A ottobre l’Italia torna sotto il segno della deflazione. L’inflazione infatti diminuisce dello 0,1% su base mensile e cala dello 0,2% rispetto a ottobre dello scorso anno (la stima preliminare parlava di una flessione dello 0,1%) mostrando di nuovo tendenze deflazionistiche dopo la leggera ripresa di settembre. Sono i dati definitivi sui prezzi al consumo diffusi oggi dall’Istat. I prezzi dei beni alimentari, per la cura della casa e della persona aumentano dello 0,1% rispetto a settembre e sono anch’essi in calo dello 0,2% su base annua. I prezzi dei prodotti ad alta frequenza di acquisto, aggiunge ancora l’Istat, aumentano dello 0,1% in termini congiunturali e registrano una crescita su base annua stabile allo 0,2%.
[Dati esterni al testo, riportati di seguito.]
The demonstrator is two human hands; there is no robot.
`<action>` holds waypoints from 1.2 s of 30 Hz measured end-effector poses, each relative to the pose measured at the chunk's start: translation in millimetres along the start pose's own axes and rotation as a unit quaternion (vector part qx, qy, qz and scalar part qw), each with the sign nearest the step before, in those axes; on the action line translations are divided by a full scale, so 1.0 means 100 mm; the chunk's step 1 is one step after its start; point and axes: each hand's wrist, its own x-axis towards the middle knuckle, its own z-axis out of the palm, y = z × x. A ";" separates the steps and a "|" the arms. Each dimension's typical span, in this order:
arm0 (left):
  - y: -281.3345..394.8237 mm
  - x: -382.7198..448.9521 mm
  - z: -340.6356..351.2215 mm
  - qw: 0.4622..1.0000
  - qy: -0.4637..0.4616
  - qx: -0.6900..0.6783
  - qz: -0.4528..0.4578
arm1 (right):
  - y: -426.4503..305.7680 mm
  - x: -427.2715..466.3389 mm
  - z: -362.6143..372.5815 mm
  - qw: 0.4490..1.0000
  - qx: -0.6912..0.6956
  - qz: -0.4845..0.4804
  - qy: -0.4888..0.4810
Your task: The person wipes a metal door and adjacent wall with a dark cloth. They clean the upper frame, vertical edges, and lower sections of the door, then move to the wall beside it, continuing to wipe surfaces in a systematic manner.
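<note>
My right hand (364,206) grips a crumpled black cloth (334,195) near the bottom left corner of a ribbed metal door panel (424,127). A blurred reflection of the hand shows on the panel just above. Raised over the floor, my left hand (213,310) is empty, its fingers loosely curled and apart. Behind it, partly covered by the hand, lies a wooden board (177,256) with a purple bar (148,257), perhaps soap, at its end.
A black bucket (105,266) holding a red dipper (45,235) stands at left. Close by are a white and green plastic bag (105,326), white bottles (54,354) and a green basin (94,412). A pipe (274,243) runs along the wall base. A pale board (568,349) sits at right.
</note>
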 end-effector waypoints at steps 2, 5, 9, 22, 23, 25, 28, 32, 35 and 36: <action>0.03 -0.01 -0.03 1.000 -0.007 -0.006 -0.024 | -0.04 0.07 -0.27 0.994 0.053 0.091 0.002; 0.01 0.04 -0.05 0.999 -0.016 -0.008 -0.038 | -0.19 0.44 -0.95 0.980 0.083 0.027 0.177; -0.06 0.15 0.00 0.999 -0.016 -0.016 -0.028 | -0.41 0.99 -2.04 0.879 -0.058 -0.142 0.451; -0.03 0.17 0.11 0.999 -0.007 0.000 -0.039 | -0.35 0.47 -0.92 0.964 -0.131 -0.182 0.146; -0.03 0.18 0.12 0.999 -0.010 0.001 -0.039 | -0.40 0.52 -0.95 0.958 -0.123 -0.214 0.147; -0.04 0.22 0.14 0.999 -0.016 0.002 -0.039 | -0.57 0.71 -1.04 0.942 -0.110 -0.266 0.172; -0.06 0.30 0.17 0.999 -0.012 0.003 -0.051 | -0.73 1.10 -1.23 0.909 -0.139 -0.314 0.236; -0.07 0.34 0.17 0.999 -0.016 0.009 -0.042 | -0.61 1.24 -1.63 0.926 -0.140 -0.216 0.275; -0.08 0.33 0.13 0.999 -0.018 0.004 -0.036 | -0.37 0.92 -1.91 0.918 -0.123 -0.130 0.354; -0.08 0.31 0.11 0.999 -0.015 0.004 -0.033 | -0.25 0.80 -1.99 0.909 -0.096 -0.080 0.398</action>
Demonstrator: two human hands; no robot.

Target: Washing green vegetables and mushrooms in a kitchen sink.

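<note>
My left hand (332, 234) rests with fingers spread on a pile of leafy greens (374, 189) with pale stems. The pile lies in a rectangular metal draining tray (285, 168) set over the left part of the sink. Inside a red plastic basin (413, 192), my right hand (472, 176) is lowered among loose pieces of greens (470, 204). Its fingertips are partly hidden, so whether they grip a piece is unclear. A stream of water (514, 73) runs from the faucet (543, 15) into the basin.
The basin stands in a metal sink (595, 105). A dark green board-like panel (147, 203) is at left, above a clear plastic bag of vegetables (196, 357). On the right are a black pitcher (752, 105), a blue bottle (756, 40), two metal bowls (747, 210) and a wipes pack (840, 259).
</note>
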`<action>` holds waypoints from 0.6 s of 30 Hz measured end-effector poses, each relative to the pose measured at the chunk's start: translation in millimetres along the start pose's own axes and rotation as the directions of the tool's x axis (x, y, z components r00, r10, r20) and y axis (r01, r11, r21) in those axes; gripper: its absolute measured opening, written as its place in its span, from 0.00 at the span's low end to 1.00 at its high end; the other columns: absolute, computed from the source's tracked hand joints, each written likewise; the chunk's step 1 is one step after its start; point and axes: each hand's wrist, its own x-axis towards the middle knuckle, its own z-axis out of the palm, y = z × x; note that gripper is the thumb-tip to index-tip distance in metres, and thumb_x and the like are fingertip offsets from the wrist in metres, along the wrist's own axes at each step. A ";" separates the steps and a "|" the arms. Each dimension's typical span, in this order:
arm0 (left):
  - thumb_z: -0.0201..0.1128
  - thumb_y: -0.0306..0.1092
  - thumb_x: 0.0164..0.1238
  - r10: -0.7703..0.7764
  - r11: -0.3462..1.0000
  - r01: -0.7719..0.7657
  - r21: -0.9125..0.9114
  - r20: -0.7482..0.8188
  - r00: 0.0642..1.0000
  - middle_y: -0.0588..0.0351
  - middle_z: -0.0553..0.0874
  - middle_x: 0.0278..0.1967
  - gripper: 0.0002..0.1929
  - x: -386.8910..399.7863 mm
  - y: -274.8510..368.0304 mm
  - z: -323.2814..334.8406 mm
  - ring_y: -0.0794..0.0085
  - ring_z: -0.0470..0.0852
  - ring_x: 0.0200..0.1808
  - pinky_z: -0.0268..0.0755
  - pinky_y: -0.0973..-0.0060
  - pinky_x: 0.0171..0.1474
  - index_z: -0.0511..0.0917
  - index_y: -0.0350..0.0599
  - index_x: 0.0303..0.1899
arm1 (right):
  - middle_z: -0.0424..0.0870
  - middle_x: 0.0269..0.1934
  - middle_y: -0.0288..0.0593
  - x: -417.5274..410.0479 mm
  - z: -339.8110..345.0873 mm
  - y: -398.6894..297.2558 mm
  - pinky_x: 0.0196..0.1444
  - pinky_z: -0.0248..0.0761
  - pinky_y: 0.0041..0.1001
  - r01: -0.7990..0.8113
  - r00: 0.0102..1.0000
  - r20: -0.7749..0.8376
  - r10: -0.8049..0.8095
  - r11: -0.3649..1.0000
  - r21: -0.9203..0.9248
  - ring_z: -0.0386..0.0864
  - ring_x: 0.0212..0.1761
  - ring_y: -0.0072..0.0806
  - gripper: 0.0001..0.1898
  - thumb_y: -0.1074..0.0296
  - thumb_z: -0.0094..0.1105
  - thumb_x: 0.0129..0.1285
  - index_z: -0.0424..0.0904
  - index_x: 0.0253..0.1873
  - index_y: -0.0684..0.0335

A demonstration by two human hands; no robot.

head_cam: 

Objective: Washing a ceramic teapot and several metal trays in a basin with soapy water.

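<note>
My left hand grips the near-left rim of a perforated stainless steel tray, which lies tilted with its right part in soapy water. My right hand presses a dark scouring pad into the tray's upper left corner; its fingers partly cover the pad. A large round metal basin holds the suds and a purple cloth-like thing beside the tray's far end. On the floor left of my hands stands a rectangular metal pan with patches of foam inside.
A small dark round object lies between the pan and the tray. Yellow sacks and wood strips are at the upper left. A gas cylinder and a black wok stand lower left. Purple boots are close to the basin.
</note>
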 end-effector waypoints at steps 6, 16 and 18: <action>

Conferma della deflazione. E conferma di una situazione preoccupante per i Consumatori. Secondo Federconsumatori e Adusbef, i dati diffusi dall’istat “stroncano i timidi segnali positivi accennati nei mesi passati, ma soprattutto dimostrano la necessità e l’urgenza di un intervento del Governo per rilanciare l’occupazione e la domanda interna”, dicono Rosario Trefiletti ed Elio Lannutti, presidenti di Federconsumatori e Adusbef. Per le due associazioni l’Italia è di nuovo proiettata “nella profonda fase di stallo di cui è prigioniero da molto, troppo tempo” e per questo è necessaria una “scossa all’economia”.

L’Unione Nazionale Consumatori, sulla base dei dati dell’inflazione di ottobre, ha stilato la classifica delle città più care e meno care d’Italia: meno care sono Milano, Potenza, Roma e Torino, fra le più care ci sono invece Bolzano, Venezia e Napoli. “Sono 9 su 19 le città ancora in deflazione. Erano solo 3 a settembre. Ma il dato clamoroso è che i prezzi precipitano a Milano dell’1,8%, registrando un record. Significa che i consumi a Milano stanno letteralmente crollando – dice Massimiliano Dona, Segretario dell’Unione Nazionale Consumatori – Nonostante i milanesi abbiano un reddito disponibile maggiore, sono costretti a ridurre la spesa. Un segno evidente che la crisi non è affatto finita, se si considera che stiamo parlando del motore economico dell’Italia”.  L’abbassamento dei prezzi dell’1,8 %, stima l’associazione, consente a una famiglia milanese di quattro persone di risparmiare 882 euro su base annua in termini di riduzione del costo della vita.